= PROBLEM TO SOLVE =
Output the listing below, keeping each line exactly as it stands.

[[ RECORDS PROVIDED, beginning ]]

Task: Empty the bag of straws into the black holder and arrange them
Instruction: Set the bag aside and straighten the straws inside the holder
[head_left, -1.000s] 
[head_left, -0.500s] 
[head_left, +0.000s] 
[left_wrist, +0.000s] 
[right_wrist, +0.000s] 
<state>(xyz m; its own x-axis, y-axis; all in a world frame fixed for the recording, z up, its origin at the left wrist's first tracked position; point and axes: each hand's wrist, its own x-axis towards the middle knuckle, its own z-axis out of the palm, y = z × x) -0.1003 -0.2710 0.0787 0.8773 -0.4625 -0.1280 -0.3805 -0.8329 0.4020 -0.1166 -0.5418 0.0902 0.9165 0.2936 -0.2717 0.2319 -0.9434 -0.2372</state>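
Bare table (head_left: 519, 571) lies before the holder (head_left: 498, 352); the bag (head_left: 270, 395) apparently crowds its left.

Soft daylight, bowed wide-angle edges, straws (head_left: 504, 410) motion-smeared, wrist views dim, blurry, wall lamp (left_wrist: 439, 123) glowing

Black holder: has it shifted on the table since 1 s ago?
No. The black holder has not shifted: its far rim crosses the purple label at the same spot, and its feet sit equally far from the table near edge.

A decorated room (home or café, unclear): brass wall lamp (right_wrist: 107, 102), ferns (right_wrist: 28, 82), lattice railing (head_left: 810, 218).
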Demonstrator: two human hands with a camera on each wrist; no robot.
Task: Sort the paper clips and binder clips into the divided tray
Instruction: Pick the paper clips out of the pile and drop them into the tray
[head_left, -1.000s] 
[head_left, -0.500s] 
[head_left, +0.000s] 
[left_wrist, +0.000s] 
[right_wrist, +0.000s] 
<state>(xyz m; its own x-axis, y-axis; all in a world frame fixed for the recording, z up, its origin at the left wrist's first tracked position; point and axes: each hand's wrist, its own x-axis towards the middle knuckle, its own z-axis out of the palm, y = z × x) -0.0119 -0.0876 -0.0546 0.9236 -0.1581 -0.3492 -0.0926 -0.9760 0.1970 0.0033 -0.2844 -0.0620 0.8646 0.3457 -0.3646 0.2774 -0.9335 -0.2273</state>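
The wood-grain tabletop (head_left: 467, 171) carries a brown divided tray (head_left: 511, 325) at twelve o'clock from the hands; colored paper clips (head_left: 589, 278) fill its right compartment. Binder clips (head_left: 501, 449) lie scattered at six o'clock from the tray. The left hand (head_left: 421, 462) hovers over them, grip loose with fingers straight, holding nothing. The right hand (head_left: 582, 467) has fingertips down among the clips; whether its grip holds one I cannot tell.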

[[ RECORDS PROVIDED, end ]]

= RESPONSE TO THE TASK =
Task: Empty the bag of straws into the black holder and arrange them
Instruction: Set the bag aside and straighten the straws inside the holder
[head_left, -1.000s] 
[head_left, -0.500s] 
[head_left, +0.000s] 
[left_wrist, +0.000s] 
[right_wrist, +0.000s] 
<state>(xyz m; its own x-axis, y-axis; all in a world frame fixed for the recording, z up, its origin at the left wrist's first tracked position; point and axes: each hand's wrist, its own x-axis towards the middle knuckle, its own z-axis out of the palm, y = z × x) -0.1003 -0.2710 0.0787 0.8773 -0.4625 -0.1280 -0.3805 -0.8329 0.4020 -0.1166 -0.5418 0.0902 0.9165 0.2936 -0.2717 0.2319 -0.9434 -0.2372</state>
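Bare table (head_left: 519, 571) lies before the holder (head_left: 498, 352); the bag (head_left: 270, 395) apparently crowds its left.

Soft daylight, bowed wide-angle edges, straws (head_left: 504, 410) motion-smeared, wrist views dim, blurry, wall lamp (left_wrist: 439, 123) glowing

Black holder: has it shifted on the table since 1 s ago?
No. The black holder has not shifted: its far rim crosses the purple label at the same spot, and its feet sit equally far from the table near edge.

A decorated room (home or café, unclear): brass wall lamp (right_wrist: 107, 102), ferns (right_wrist: 28, 82), lattice railing (head_left: 810, 218).
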Demonstrator: two human hands with a camera on each wrist; no robot.
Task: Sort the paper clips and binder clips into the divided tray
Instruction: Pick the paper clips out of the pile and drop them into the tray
[head_left, -1.000s] 
[head_left, -0.500s] 
[head_left, +0.000s] 
[left_wrist, +0.000s] 
[right_wrist, +0.000s] 
<state>(xyz m; its own x-axis, y-axis; all in a world frame fixed for the recording, z up, its origin at the left wrist's first tracked position; point and axes: each hand's wrist, its own x-axis towards the middle knuckle, its own z-axis out of the palm, y = z × x) -0.0119 -0.0876 -0.0546 0.9236 -0.1581 -0.3492 -0.0926 -0.9760 0.1970 0.0033 -0.2844 -0.0620 0.8646 0.3457 -0.3646 0.2774 -0.9335 -0.2273</state>
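The wood-grain tabletop (head_left: 467, 171) carries a brown divided tray (head_left: 511, 325) at twelve o'clock from the hands; colored paper clips (head_left: 589, 278) fill its right compartment. Binder clips (head_left: 501, 449) lie scattered at six o'clock from the tray. The left hand (head_left: 421, 462) hovers over them, grip loose with fingers straight, holding nothing. The right hand (head_left: 582, 467) has fingertips down among the clips; whether its grip holds one I cannot tell.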

That completes the response.